From elsewhere in Asia, Vietnam will be represented by Viet And Nam by Truong Minh Quý, which tells the story of two young miners and plays in Un Certain Regard; while Hong Kong genre feature Twilight Of The Warriors: Walled In by Soi Cheang and South Korea’s I, Executioner by Ryoo Seung Wan are both set for Midnight Screenings.
From Japan comes My Sunshine by Hiroshi Okuyama, which has been selected for Un Certain Regard. It follows two youngsters who train as a figure-skating duo, while their feelings for each other grow.
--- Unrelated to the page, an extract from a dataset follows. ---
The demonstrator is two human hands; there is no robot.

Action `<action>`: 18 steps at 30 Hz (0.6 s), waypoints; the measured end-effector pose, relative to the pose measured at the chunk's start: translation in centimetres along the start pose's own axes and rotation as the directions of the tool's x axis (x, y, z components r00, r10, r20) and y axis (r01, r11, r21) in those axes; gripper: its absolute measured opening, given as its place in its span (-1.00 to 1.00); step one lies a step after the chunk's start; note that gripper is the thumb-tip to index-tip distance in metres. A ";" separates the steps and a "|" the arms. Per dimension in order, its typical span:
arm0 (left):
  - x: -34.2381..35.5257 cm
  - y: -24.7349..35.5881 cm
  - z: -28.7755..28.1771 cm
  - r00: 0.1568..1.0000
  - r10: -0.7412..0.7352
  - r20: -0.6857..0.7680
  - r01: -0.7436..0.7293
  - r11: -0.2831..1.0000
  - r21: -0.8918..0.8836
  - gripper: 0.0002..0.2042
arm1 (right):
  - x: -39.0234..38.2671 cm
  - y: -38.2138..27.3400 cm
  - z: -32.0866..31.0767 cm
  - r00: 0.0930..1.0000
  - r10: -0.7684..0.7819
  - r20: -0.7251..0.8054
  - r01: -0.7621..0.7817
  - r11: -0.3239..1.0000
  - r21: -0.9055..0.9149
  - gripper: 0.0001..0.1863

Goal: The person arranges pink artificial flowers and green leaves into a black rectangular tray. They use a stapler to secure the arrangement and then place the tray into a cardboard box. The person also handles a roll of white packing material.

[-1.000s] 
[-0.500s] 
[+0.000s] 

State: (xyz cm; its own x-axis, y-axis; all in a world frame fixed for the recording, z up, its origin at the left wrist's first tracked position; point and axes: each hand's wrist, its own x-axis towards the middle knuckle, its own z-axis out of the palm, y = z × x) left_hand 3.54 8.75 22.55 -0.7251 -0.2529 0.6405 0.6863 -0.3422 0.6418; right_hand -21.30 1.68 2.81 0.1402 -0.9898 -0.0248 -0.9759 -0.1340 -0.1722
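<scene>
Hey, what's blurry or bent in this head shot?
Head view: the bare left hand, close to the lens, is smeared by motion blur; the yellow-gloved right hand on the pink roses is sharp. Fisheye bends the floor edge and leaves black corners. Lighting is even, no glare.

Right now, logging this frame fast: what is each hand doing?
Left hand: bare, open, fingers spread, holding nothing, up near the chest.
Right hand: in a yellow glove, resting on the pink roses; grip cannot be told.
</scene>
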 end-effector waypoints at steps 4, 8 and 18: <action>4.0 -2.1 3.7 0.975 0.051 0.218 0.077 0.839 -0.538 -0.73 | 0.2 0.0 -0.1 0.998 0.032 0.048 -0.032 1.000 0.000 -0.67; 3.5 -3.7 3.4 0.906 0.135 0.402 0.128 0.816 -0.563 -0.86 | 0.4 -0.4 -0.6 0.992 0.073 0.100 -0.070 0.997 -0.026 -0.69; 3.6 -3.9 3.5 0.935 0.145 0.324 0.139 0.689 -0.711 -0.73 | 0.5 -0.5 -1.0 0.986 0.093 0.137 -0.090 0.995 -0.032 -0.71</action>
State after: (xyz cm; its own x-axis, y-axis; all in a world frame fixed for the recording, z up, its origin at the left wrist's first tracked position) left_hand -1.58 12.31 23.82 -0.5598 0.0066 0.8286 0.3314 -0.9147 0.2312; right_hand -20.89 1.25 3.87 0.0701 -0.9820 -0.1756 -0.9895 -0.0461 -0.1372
Charades has taken international sales rights.
It marks the second feature by Okuyama after Jesus, for which the filmmaker won the new directors award at San Sebastian in 2018. Fremaux said the filmmaker is “probably the new [Hirokazu] Kore-eda,” referring to the Palme d’Or-winning director of Shoplifters, Broker and Monster.
Further selected films that are set in India include Santosh, a UK-Europe co-production that marks the feature debut of British-Indian filmmaker Sandhya Suri, in which a woman assumes her deceased husband’s role as a police officer following his death; and The Shameless by Bulgarian director Konstantin Bojanov, a love story in which two women wrestle with an oppressive society rooted in centuries-old patriarchal traditions.
The 77th Cannes Film Festival is set to take place from May 14-25.